Task details:
Exact reproduction of every record is required, and pictures are to be excluded.

Available records:

===

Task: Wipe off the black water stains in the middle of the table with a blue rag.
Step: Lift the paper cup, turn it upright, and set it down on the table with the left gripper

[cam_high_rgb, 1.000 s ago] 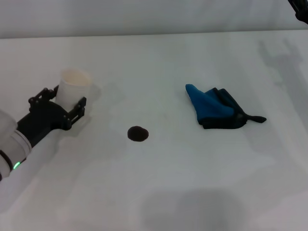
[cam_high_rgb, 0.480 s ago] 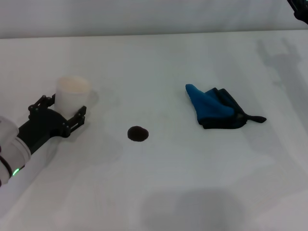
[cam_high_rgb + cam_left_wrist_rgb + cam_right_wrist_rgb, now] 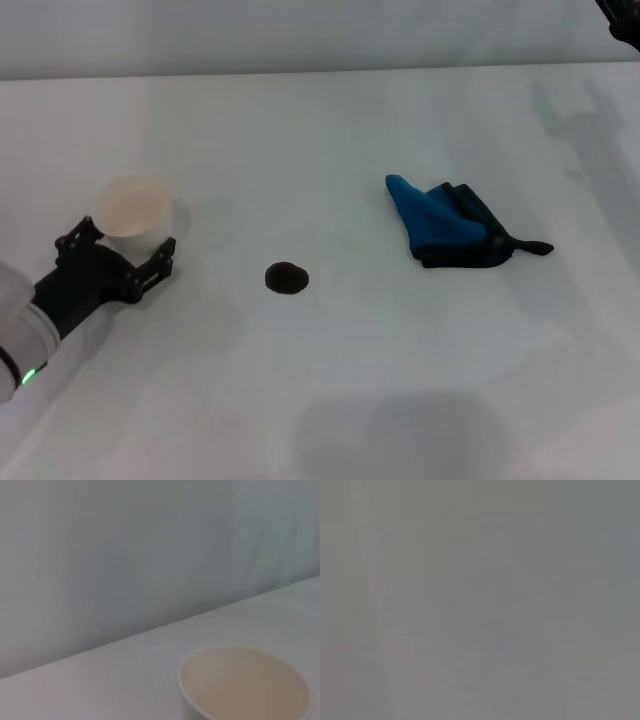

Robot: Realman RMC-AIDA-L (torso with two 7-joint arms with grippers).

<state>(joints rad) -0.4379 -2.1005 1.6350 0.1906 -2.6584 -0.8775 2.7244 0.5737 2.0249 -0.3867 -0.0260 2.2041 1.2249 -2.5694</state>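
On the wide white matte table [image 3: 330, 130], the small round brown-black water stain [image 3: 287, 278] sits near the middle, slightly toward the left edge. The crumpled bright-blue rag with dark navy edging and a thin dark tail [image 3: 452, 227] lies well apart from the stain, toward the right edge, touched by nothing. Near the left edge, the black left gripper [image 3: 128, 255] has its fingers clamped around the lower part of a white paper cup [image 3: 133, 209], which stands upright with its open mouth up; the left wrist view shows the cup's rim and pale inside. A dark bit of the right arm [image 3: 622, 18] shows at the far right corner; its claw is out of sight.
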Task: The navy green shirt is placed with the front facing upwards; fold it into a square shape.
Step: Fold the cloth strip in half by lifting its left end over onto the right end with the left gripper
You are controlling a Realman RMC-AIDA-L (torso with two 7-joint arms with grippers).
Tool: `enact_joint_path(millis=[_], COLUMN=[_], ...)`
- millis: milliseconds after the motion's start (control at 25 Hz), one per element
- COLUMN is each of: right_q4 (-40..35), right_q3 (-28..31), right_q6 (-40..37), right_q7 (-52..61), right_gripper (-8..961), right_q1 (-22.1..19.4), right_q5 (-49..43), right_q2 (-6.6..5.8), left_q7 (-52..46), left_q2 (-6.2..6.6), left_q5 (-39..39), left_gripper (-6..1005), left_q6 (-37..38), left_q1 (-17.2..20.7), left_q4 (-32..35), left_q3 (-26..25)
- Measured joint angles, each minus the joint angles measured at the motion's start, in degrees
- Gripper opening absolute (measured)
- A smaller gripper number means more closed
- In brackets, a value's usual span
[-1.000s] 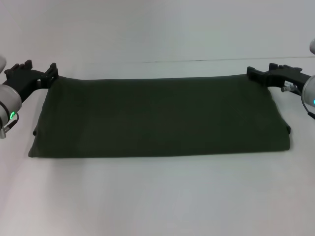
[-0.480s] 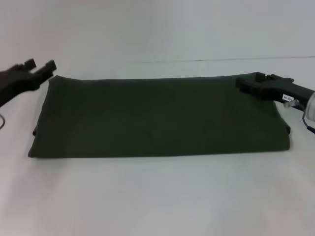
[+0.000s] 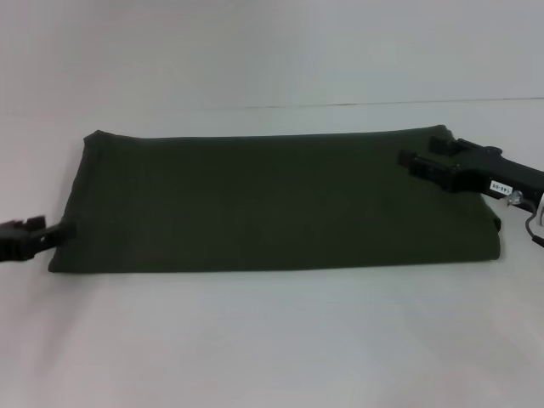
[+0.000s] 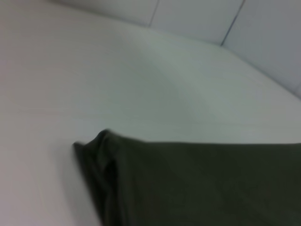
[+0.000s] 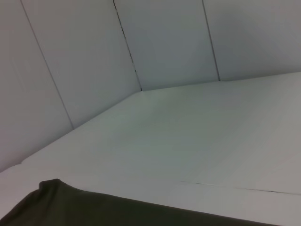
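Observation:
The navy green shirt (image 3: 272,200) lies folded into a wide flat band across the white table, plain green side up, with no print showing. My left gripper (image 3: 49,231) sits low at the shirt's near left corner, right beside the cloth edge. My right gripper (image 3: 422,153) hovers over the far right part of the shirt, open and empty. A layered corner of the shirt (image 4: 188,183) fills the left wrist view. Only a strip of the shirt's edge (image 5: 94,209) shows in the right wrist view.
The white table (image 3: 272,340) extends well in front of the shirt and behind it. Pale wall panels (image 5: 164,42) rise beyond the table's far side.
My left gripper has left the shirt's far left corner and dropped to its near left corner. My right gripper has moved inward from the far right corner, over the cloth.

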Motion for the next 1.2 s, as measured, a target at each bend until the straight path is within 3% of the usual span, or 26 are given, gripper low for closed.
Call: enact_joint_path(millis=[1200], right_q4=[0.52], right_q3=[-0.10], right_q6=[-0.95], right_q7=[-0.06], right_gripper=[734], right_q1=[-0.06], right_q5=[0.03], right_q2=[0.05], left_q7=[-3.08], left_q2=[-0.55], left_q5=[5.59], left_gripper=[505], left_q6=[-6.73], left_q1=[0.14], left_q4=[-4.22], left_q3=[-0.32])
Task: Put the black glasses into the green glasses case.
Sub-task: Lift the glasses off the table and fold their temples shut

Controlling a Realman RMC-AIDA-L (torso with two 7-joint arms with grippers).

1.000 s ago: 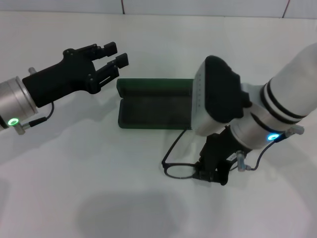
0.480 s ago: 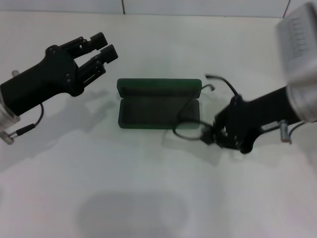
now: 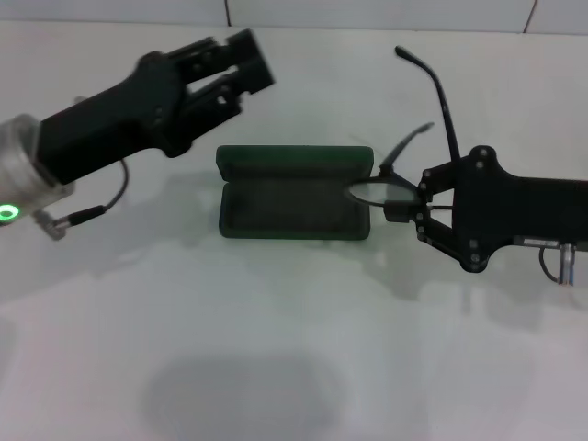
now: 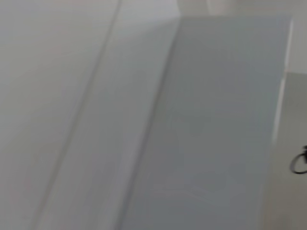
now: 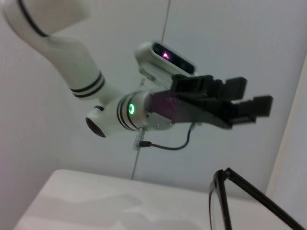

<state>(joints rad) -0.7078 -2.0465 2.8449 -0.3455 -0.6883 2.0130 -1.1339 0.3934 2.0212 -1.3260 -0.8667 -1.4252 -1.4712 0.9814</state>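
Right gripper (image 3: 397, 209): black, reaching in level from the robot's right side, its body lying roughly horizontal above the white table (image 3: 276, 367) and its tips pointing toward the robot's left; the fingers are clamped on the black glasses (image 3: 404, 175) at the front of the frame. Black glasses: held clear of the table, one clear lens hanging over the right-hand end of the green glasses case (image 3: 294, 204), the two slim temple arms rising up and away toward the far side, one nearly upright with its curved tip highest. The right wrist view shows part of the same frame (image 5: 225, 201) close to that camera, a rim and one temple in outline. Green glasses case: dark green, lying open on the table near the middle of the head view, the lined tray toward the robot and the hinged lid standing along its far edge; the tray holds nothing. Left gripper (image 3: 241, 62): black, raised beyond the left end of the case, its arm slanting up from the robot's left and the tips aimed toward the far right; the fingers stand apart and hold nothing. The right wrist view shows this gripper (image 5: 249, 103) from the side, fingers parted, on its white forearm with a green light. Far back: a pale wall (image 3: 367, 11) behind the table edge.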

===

Answer box:
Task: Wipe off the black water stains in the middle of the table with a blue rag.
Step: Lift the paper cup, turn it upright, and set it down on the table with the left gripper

[cam_high_rgb, 1.000 s ago] 
[cam_high_rgb, 0.480 s ago] 
[cam_high_rgb + cam_left_wrist_rgb + cam_right_wrist_rgb, now] 

Robot: Realman RMC-AIDA-L (torso with two 7-joint arms with grippers).

<state>(joints rad) -0.4379 -2.1005 1.6350 0.1906 -2.6584 -0.8775 2.7244 0.5737 2.0249 -0.3867 -0.0260 2.2041 1.2249 -2.5694</state>
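On the wide white matte table [image 3: 330, 130], the small round brown-black water stain [image 3: 287, 278] sits near the middle, slightly toward the left edge. The crumpled bright-blue rag with dark navy edging and a thin dark tail [image 3: 452, 227] lies well apart from the stain, toward the right edge, touched by nothing. Near the left edge, the black left gripper [image 3: 128, 255] has its fingers clamped around the lower part of a white paper cup [image 3: 133, 209], which stands upright with its open mouth up; the left wrist view shows the cup's rim and pale inside. A dark bit of the right arm [image 3: 622, 18] shows at the far right corner; its claw is out of sight.
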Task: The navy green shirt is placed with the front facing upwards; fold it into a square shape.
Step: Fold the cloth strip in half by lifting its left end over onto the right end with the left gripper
You are controlling a Realman RMC-AIDA-L (torso with two 7-joint arms with grippers).
Tool: `enact_joint_path(millis=[_], COLUMN=[_], ...)`
- millis: milliseconds after the motion's start (control at 25 Hz), one per element
- COLUMN is each of: right_q4 (-40..35), right_q3 (-28..31), right_q6 (-40..37), right_q7 (-52..61), right_gripper (-8..961), right_q1 (-22.1..19.4), right_q5 (-49..43), right_q2 (-6.6..5.8), left_q7 (-52..46), left_q2 (-6.2..6.6), left_q5 (-39..39), left_gripper (-6..1005), left_q6 (-37..38), left_q1 (-17.2..20.7), left_q4 (-32..35), left_q3 (-26..25)
- Measured joint angles, each minus the joint angles measured at the motion's start, in degrees
- Gripper opening absolute (measured)
- A smaller gripper number means more closed
- In brackets, a value's usual span
[-1.000s] 
[-0.480s] 
[+0.000s] 
[+0.000s] 
[+0.000s] 
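Observation:
The navy green shirt (image 3: 272,200) lies folded into a wide flat band across the white table, plain green side up, with no print showing. My left gripper (image 3: 49,231) sits low at the shirt's near left corner, right beside the cloth edge. My right gripper (image 3: 422,153) hovers over the far right part of the shirt, open and empty. A layered corner of the shirt (image 4: 188,183) fills the left wrist view. Only a strip of the shirt's edge (image 5: 94,209) shows in the right wrist view.
The white table (image 3: 272,340) extends well in front of the shirt and behind it. Pale wall panels (image 5: 164,42) rise beyond the table's far side.
My left gripper has left the shirt's far left corner and dropped to its near left corner. My right gripper has moved inward from the far right corner, over the cloth.
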
Motion for the next 1.2 s, as measured, a target at each bend until the straight path is within 3% of the usual span, or 26 are given, gripper low for closed.
Call: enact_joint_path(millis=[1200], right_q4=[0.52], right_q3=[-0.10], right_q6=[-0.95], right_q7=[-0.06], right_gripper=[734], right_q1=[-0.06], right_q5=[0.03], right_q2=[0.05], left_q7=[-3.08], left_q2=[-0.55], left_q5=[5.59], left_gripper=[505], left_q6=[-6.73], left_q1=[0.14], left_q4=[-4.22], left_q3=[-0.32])
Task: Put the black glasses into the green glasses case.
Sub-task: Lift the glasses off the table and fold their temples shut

Controlling a Realman RMC-AIDA-L (torso with two 7-joint arms with grippers).

1.000 s ago: 
0.480 s ago: 
now: 
now: 
now: 

<state>(joints rad) -0.7078 -2.0465 2.8449 -0.3455 -0.6883 2.0130 -1.1339 0.3934 2.0212 -1.3260 -0.8667 -1.4252 -1.4712 0.9814</state>
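Right gripper (image 3: 397, 209): black, reaching in level from the robot's right side, its body lying roughly horizontal above the white table (image 3: 276, 367) and its tips pointing toward the robot's left; the fingers are clamped on the black glasses (image 3: 404, 175) at the front of the frame. Black glasses: held clear of the table, one clear lens hanging over the right-hand end of the green glasses case (image 3: 294, 204), the two slim temple arms rising up and away toward the far side, one nearly upright with its curved tip highest. The right wrist view shows part of the same frame (image 5: 225, 201) close to that camera, a rim and one temple in outline. Green glasses case: dark green, lying open on the table near the middle of the head view, the lined tray toward the robot and the hinged lid standing along its far edge; the tray holds nothing. Left gripper (image 3: 241, 62): black, raised beyond the left end of the case, its arm slanting up from the robot's left and the tips aimed toward the far right; the fingers stand apart and hold nothing. The right wrist view shows this gripper (image 5: 249, 103) from the side, fingers parted, on its white forearm with a green light. Far back: a pale wall (image 3: 367, 11) behind the table edge.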

Work on this exercise is complete, and nothing remains.